We also need a kernel that will divide the pixels between
the threads and run `mandel_double` on each of them
Our code is as follows where `dim` is the image dimension,
`counts` is the list representing our image, and `step`
represents the distance between the points represented by
the pixels:

```
__global__ void mandel_kernel(uint32_t *counts, double xmin, double ymin,
double step, int max_iter, int dim, uint32_t *colors) {
int pix_per_thread = dim * dim / (gridDim.x * blockDim.x);
int tId = blockDim.x * blockIdx.x + threadIdx.x;
int offset = pix_per_thread * tId;
for (int i = offset; i < offset + pix_per_thread; i++){
int x = i % dim;
int y = i / dim;
double cr = xmin + x * step;
double ci = ymin + y * step;
counts[y * dim + x] = colors[mandel_double(cr, ci, max_iter)];
}
if (gridDim.x * blockDim.x * pix_per_thread < dim * dim
&& tId < (dim * dim) - (blockDim.x * gridDim.x)){
int i = blockDim.x * gridDim.x * pix_per_thread + tId;
int x = i % dim;
int y = i / dim;
double cr = xmin + x * step;
double ci = ymin + y * step;
counts[y * dim + x] = colors[mandel_double(cr, ci, max_iter)];
}
}
```

Some notes about this CUDA code

- The keyword __global__ designates the kernel function.
- We execute the kernel function on the GPU device from main() like this, where n is the number of blocks of threads and ‘m’ is the number of threads per block:

```
mandel_kernel<<<n, m>>>(dev_counts, xmin , ymin, step, max_iter, dim, colors);
```

- In this case, the ‘tiling’ of the blocks of threads into a grid is a one-dimensional array of n blocks.
- Each thread calculates a particular value in the set based on its thread id (tId in the above code), which can be calculated using a data structure called
*blockDim*, along with ones called*blockIdx*and*threadIdx*. The value blockDim.x gives us the total number of threads per block. The blockIdx.x value gives us the index of the block in which a particular thread running this code is located. Lastly, the threadIdx.x value is the index of this thread in its block. Thus, a thread running this code can uniquely identify itself with the computation blockDim.x * blockIdx.x + threadIdx.x. - We use blockDim.x when calculating the thread id above so that we could change the number of blocks, n, and the number of threads per block, m, programatically with command-line arguments and not have to change the kernel function.
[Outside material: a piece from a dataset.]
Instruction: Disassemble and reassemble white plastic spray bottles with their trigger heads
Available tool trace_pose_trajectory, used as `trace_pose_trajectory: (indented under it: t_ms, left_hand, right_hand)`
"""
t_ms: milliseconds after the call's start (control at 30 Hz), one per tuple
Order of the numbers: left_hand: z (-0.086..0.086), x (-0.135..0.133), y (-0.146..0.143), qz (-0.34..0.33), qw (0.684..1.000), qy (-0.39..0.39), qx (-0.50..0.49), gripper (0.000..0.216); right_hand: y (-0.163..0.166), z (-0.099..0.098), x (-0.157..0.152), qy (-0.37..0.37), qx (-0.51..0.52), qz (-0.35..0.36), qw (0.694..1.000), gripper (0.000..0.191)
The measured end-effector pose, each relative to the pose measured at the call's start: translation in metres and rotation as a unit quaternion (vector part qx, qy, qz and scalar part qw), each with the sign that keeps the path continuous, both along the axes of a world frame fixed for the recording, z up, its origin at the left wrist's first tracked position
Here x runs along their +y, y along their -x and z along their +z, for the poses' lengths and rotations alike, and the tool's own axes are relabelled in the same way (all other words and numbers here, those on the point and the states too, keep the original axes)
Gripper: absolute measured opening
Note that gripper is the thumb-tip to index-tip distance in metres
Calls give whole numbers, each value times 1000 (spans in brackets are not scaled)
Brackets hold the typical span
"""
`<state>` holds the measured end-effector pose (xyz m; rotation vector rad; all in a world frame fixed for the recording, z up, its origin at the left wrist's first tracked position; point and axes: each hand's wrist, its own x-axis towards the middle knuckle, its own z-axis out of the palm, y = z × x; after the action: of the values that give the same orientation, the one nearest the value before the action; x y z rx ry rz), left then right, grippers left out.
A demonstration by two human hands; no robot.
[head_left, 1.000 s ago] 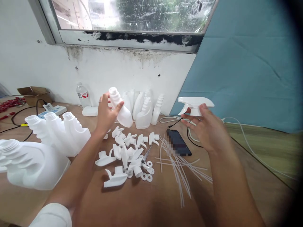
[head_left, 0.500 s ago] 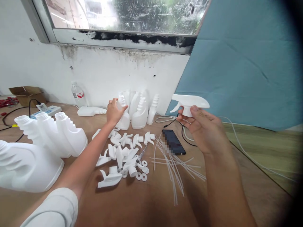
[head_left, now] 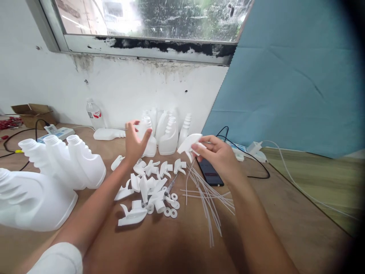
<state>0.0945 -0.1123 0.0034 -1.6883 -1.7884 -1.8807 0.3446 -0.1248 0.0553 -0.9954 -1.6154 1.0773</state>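
Observation:
My right hand (head_left: 215, 154) grips a white trigger sprayer head (head_left: 186, 146), now tilted, over the near side of the standing bottles. My left hand (head_left: 135, 142) is open, thumb and fingers spread, just left of a white spray bottle (head_left: 150, 146) with an uncapped threaded neck; whether it touches the bottle I cannot tell. More white bottles (head_left: 168, 139) stand behind and beside that one. Below my hands lie several loose sprayer heads (head_left: 134, 215), white ring washers (head_left: 173, 213) and thin white dip tubes (head_left: 209, 217). A small syringe-like tool (head_left: 170, 187) rests among the heads.
A phone (head_left: 211, 173) lies right of the tubes, with a power strip (head_left: 256, 153) and cables behind. Large white bottles (head_left: 85, 163) stand at left, one lying down. Against the wall are a clear water bottle (head_left: 95, 114) and a cardboard box (head_left: 32, 116).
My right hand has moved left and slightly down with the sprayer head, turning it toward the bottles. My left hand has shifted slightly left and spread away from the bottle's neck.

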Motion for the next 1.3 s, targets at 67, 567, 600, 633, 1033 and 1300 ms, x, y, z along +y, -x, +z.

In order to compensate for block and grid dimensions that do not easily divide the picture we make the first threads pick up the ‘slack.’ This is also the reason why we are not using 2 dimensional grids and blocks.

Warning

Always try to make your threads do the same amount of work. Scheduling extra work for some threads is inefficient since the other threads in the warp will have to wait for them to finish anyway. This code is purposefully messy so that it runs for any problem size.

That’s the meat of the program, feel free to explore the it on your own, most of the rest of the program is dedicated to displaying the data generated by these 2 functions.

In the next section, we will discuss how to choose the number of blocks and the number of threads per block in order to take maximum advantage of the GPU hardware.